Task instructions: Would you give the data below back exactly as it reads?

Material provided:
+ + + + +
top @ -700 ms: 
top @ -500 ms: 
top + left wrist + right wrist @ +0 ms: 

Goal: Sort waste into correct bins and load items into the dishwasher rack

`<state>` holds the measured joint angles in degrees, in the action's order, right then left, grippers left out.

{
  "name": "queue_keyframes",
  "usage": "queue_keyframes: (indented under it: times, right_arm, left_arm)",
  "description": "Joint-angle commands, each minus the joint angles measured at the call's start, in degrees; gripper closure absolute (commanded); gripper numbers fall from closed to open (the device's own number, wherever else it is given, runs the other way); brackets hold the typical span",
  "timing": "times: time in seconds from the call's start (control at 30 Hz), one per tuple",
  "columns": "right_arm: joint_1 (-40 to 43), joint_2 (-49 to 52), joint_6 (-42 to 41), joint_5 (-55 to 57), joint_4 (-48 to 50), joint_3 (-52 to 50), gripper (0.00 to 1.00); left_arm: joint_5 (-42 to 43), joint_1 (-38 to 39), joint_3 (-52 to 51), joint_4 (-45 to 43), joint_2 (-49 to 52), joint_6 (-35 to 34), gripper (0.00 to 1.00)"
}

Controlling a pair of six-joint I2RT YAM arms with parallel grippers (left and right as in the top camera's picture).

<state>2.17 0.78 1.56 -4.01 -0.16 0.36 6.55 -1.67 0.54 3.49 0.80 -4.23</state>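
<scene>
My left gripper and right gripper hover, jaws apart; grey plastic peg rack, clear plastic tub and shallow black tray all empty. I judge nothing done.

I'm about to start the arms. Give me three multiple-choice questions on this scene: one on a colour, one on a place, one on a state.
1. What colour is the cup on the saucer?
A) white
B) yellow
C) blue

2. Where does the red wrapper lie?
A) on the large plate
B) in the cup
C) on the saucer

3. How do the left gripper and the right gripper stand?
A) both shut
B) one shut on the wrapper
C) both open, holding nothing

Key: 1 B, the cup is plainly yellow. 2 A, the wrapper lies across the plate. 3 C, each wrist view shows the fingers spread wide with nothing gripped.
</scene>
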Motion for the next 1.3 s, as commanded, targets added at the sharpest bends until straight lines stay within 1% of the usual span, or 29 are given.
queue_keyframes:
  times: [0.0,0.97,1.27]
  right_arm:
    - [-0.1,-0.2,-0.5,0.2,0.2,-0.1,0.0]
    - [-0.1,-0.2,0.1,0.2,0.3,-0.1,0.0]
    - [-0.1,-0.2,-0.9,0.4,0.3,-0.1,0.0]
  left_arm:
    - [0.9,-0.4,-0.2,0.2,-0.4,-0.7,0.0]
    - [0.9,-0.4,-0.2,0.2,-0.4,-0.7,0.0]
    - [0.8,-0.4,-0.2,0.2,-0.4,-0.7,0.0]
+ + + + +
Solution for this task:
top @ -700 ms: 
top @ -500 ms: 
top + left wrist + right wrist @ +0 ms: 

Goal: Sort waste into correct bins and load items into the dishwasher rack

`<state>` holds the measured joint angles in degrees, in the action's order, right then left, grippers left out.

{
  "name": "queue_keyframes",
  "usage": "queue_keyframes: (indented under it: times, right_arm, left_arm)",
  "description": "Joint-angle commands, each minus the joint angles measured at the call's start, in degrees; gripper closure absolute (commanded); gripper numbers fall from closed to open (the device's own number, wherever else it is given, runs the other way); brackets hold the typical span",
  "timing": "times: time in seconds from the call's start (control at 30 Hz), one per tuple",
  "columns": "right_arm: joint_1 (-40 to 43), joint_2 (-49 to 52), joint_6 (-42 to 41), joint_5 (-55 to 57), joint_4 (-48 to 50), joint_3 (-52 to 50), gripper (0.00 to 1.00); left_arm: joint_5 (-42 to 43), joint_1 (-38 to 39), joint_3 (-52 to 51), joint_4 (-45 to 43), joint_2 (-49 to 52), joint_6 (-35 to 34), gripper (0.00 to 1.00)"
}

Controlling a pair of six-joint I2RT YAM arms with parallel grippers (left and right as in the top camera's picture).

<state>2.17 0.78 1.56 -4.01 -0.16 0.36 6.55 -1.67 0.54 3.49 0.80 -4.23</state>
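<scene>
My left gripper and right gripper hover, jaws apart; grey plastic peg rack, clear plastic tub and shallow black tray all empty. I judge nothing done.

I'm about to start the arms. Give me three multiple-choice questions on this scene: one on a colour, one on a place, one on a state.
1. What colour is the cup on the saucer?
A) white
B) yellow
C) blue

2. Where does the red wrapper lie?
A) on the large plate
B) in the cup
C) on the saucer

3. How do the left gripper and the right gripper stand?
A) both shut
B) one shut on the wrapper
C) both open, holding nothing

Key: 1 B, the cup is plainly yellow. 2 A, the wrapper lies across the plate. 3 C, each wrist view shows the fingers spread wide with nothing gripped.
</scene>
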Motion for the next 1.3 s, as commanded, targets added at the sharpest bends until straight lines stay within 1% of the usual span, or 29 are given.
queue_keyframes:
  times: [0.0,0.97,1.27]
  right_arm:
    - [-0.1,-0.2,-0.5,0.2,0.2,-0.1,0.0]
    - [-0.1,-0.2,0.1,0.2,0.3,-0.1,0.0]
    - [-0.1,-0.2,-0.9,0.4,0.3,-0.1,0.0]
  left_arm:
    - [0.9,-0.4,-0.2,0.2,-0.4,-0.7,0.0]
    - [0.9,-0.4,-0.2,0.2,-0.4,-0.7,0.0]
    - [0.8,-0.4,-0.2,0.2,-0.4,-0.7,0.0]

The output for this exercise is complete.